The Night of the Drones
When the silent machines rose into the darkness and war turned into a battle of shadows.

The Night of the Drones
The night after the air battle was strangely quiet. Too quiet. The kind of silence that doesn’t calm the heart but warns it.
At a forward Pakistani post near the Line of Control, Captain Ahsan Farooq stood on the rooftop of a small command bunker, scanning the moonlit valley. The sky looked peaceful, but he knew peace was only a costume war sometimes wore before striking again.
Earlier that evening, intelligence reports arrived:
“India may launch a drone offensive.”
Not just reconnaissance drones.
Combat drones.
Swarm drones.
Machines that could attack in the dark without a single human scream.
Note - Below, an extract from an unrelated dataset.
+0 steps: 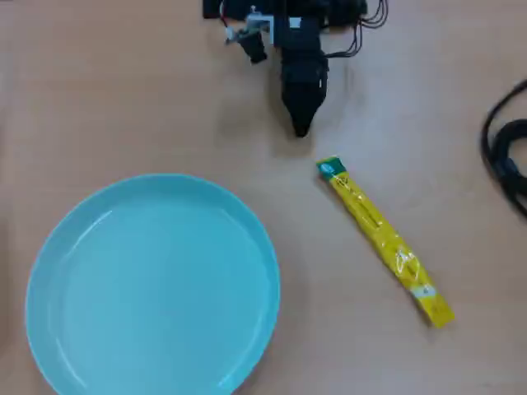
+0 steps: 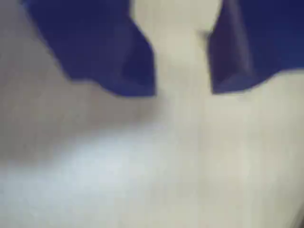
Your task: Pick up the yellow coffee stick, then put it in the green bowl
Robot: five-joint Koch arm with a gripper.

By 11:50 PM, the men were ordered to blackout the entire post. No lights. No fires. No movement in the open. The valley disappeared into darkness.
Ahsan listened to the wind brushing across the sandbags. He felt something shifting in the air — a strange tension that clings to the skin.
At 12:14 AM, a young soldier, Shaheer, pointed toward the sky.
“Sir, do you hear that?”
Ahsan closed his eyes.
There it was.
A faint buzzing. Soft at first. Like distant bees. Growing louder.
Then he saw them.
Tiny blinking lights moving in formation.
Ten.
Twenty.
Fifty.
Maybe more.
A swarm.
The soldier whispered, “Sir… they’re coming straight toward us.”
Ahsan gave the order immediately.
“Everyone inside. Anti-drone units to position. No one fires without command.”
The men rushed into the bunker tunnels. Operators armed the new anti-drone jammers Pakistan had installed just months earlier. These were powerful but still experimental, and no one knew how they would perform under real battle conditions.
The buzzing grew louder.
The first wave of drones crossed the ridge, gliding like mechanical insects. They carried small payloads — explosives, sensors, automatic targeting systems. They moved as if thinking together.
It felt like facing a new kind of enemy.
Ahsan spoke through his radio headset.
“Strike teams, stand by. Target lock only. No panic firing.”
The drones spread across the valley, scanning the ground with faint red beams.
Then two of them suddenly dove downward.
Ahsan shouted, “Jam them! Now!”
The anti-drone unit hit the switches.
A deep vibrating hum filled the bunker. Invisible waves of interference shot into the sky. Half the drones flickered in confusion. Their lights blinked rapidly. Some spiraled downward, crashing into the rocks.
But the swarm adapted.
The remaining drones broke formation and spread out, each one choosing a different path toward the Pakistani positions.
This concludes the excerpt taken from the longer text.